My dream was over, I had been rudely awakened. Not for the sake of hearing "Adolph" murmured all day long in the soft accents of that dulcet voice could I, an English country gentleman, for a moment contemplate allying myself with the made-up widow of a German shopkeeper, however beautiful and attractive her appearance might be in full "war-paint." No, I would go back to my old home and my old ways, and forget the foreign siren who had dazzled me for a while.

We stayed on at Salzbrun until my course of water-drinking was over, and then, after a fortnight's tour through other parts of Germany, I brought my niece home with me to the Manor House.

Emmie had grown very dear to me in all these weeks that we have spent together. I do not think it would be quite fair to ask her parents to let her live with me entirely and be my adopted daughter; but I have been trying on one excuse and another to lengthen out her stay, and fondly hoped the Manor House would be a second home to her, and that at least half her time would in future be spent with me.

But what is the use of planning? My fine schemes were all knocked on the head this morning, in the course of an hour's conversation, and I and my projects are simply nowhere in the new state of things.

I was standing on my doorstep after breakfast, smoking calmly, and at peace with all mankind, when young Fred Willoughby came riding up the drive.

"Hullo, young man," said I, "why are you not after the hounds this morning? You can't have better weather in November, and you won't find any fox in this direction, take my word for it."

"It is rather a dove than a fox that I have come in pursuit of to-day, Mr. Slocombe. Can you give me ten minutes in the study?"
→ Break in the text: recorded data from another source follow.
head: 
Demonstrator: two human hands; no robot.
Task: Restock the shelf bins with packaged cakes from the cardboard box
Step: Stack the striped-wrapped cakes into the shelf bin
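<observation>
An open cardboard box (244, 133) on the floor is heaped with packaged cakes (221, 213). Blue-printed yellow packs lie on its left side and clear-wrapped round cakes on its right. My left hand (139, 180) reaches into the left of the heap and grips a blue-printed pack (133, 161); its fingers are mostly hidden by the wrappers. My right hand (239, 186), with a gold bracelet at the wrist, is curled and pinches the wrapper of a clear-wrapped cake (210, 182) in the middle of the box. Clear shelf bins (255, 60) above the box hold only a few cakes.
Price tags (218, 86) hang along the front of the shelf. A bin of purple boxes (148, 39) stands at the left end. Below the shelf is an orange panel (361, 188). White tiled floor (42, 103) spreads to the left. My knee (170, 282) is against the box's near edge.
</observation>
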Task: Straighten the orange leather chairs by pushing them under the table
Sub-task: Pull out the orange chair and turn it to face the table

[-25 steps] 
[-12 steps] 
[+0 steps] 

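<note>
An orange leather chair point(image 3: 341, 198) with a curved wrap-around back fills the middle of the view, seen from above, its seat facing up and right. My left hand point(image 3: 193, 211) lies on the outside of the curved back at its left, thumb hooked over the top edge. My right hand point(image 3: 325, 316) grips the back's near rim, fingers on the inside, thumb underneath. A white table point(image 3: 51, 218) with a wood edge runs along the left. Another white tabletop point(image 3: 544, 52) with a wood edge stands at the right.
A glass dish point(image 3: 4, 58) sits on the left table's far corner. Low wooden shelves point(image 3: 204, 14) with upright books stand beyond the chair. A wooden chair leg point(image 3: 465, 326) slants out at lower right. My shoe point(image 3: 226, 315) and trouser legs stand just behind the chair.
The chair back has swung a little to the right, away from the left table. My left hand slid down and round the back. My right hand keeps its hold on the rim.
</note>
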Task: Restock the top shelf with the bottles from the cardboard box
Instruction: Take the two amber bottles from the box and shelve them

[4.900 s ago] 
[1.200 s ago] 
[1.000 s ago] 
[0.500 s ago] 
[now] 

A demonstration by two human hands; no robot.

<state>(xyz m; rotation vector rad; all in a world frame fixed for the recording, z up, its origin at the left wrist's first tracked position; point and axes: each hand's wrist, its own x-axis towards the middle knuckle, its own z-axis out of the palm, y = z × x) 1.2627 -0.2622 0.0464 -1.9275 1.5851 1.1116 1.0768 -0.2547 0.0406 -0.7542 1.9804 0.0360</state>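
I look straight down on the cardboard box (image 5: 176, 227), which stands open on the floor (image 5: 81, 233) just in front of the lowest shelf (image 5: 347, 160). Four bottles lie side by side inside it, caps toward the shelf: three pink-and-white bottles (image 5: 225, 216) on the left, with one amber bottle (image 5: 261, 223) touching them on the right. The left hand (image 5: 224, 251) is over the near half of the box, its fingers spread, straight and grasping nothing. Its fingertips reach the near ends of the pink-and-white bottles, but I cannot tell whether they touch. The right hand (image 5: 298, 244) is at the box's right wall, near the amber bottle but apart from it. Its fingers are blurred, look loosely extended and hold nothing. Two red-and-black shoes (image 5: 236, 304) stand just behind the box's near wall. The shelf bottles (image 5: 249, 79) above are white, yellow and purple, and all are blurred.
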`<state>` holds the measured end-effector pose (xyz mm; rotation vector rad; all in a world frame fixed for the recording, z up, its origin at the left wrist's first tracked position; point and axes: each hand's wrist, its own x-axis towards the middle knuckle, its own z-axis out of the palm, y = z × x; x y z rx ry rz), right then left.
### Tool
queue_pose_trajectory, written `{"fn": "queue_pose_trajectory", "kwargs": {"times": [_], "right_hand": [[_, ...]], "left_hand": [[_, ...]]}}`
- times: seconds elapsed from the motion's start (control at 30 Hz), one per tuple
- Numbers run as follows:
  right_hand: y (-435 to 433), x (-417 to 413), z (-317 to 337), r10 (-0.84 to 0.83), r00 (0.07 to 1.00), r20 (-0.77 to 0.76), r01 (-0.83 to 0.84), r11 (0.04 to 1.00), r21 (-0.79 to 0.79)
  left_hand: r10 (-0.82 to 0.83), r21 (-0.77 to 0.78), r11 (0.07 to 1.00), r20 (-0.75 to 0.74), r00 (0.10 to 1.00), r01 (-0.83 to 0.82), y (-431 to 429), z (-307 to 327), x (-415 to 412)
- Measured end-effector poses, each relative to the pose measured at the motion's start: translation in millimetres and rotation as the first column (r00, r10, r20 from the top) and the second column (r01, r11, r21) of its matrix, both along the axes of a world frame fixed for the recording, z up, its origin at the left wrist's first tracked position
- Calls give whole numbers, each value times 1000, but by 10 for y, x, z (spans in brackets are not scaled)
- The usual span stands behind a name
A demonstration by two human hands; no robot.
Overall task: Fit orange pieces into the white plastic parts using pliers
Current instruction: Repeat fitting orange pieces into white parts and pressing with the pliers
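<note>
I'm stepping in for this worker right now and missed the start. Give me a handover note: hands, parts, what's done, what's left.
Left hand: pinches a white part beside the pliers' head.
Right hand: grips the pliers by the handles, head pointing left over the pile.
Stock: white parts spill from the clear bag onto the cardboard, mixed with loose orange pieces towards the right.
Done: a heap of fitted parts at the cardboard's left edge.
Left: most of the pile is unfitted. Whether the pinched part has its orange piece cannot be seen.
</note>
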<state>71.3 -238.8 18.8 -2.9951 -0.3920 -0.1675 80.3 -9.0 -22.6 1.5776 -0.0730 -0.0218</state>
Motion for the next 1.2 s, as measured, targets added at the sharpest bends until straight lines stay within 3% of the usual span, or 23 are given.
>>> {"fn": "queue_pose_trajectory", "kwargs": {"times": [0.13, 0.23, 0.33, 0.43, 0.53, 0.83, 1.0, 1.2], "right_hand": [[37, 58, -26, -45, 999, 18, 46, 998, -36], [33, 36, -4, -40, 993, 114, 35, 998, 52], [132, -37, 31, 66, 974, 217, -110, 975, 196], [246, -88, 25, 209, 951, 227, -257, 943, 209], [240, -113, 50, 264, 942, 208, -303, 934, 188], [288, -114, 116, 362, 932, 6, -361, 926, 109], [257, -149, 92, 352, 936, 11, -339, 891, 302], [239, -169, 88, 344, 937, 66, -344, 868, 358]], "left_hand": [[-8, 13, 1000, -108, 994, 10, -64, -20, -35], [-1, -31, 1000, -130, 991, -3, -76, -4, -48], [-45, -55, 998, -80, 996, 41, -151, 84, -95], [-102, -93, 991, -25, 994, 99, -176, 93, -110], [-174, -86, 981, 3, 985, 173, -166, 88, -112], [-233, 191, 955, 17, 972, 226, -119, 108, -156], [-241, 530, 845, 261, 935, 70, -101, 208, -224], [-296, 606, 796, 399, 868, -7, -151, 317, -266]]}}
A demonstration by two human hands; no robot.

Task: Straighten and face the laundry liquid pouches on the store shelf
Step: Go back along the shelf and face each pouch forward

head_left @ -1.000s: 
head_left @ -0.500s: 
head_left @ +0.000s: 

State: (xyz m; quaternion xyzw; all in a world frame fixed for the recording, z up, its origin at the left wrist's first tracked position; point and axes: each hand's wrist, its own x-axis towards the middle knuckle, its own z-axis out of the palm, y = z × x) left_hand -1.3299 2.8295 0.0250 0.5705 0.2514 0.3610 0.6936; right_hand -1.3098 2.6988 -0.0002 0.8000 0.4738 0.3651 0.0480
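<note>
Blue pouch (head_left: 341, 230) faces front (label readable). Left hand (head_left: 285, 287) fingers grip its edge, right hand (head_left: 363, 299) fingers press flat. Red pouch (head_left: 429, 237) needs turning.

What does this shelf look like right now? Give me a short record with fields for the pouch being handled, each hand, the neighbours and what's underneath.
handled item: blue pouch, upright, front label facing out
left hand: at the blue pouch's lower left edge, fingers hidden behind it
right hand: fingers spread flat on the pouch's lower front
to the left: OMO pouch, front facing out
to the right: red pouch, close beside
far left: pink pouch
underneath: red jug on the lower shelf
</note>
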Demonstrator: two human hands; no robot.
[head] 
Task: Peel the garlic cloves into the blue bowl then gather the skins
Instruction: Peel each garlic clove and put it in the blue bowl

In less than that time he had poured out a fervid declaration of his devotion to my niece, of his parents' approval of his choice, and would I—could I give him any hope that Mr. and Mrs. Herbert Slocombe would ever be persuaded to allow him to marry their daughter? Of course he soon persuaded me. Fred is a thoroughly good fellow, the son of old and tried friends, and can promise his wife a future fairly free from any money anxieties. He is evidently much attached to Emmie, and I believe will make her truly happy. So, by and by, we shall have another wedding, and then I know exactly how it will be in the future. History, they say, repeats itself. So somebody's marriage will inconvenience me; I shall lose my head housekeeper in Emmie. There will be bad times for the garden again next spring, I know there will, and I shall be worried and out of sorts, and shall suffer from bunions, or something else, and then Hunter will send me to Sir Percival Pylle for good advice. I see the whole programme before me, like some dreadful nightmare; but I can be firm upon occasions, and I do solemnly declare that nothing, not even the advice of the most learned and fashionable of physicians, shall ever again induce me to seek for health in the neighborhood of a German mud-bath.